🤖 AI Summary
This work addresses the insufficient adversarial robustness of existing search-augmented large language model (LLM) fact-checking systems under threat models that only assume access to inputs. To this end, the authors propose DECEIVE-AFC, a novel framework that introduces, for the first time, a claim-level black-box adversarial attack strategy. Leveraging an agent-driven trajectory search and verification mechanism, DECEIVE-AFC perturbs the retrieval and reasoning processes to generate highly effective adversarial claims without requiring access to evidence sources or internal model parameters. Experimental results demonstrate that the method significantly reduces fact-checking accuracy from 78.7% to 53.7% across multiple benchmarks and real-world systems, outperforming existing claim-level attack approaches and exhibiting strong cross-system transferability.
📝 Abstract
Fact-checking systems with search-enabled large language models (LLMs) have shown strong potential for verifying claims by dynamically retrieving external evidence.

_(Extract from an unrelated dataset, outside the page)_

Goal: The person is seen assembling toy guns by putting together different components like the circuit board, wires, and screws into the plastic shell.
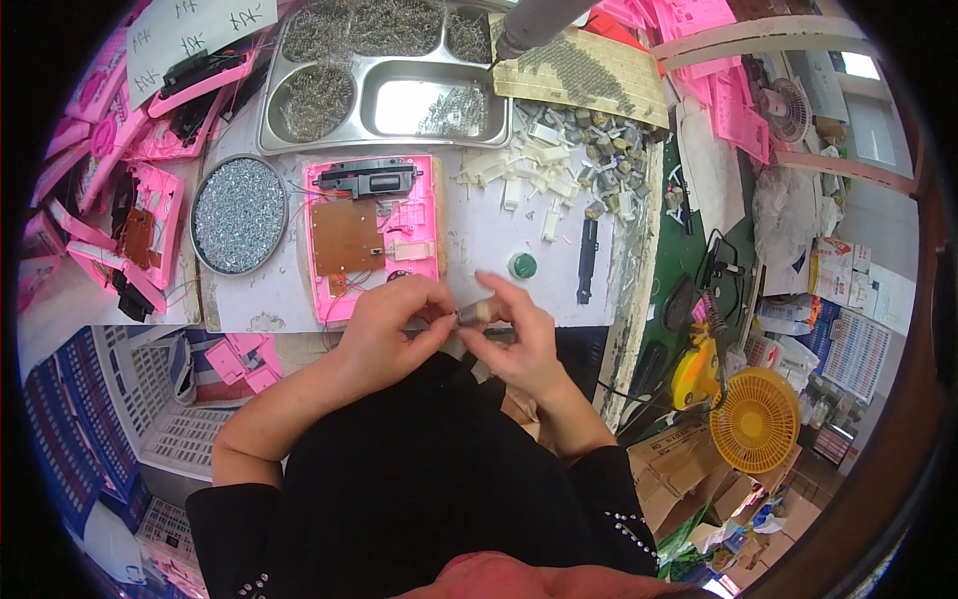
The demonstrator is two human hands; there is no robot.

However, the robustness of such systems against adversarial attack remains insufficiently understood. In this work, we study adversarial claim attacks against search-enabled LLM-based fact-checking systems under a realistic input-only threat model. We propose DECEIVE-AFC, an agent-based adversarial attack framework that integrates novel claim-level attack strategies and adversarial claim validity evaluation principles. DECEIVE-AFC systematically explores adversarial attack trajectories that disrupt search behavior, evidence retrieval, and LLM-based reasoning without relying on access to evidence sources or model internals. Extensive evaluations on benchmark datasets and real-world systems demonstrate that our attacks substantially degrade verification performance, reducing accuracy from 78.7% to 53.7%, and significantly outperform existing claim-based attack baselines with strong cross-system transferability.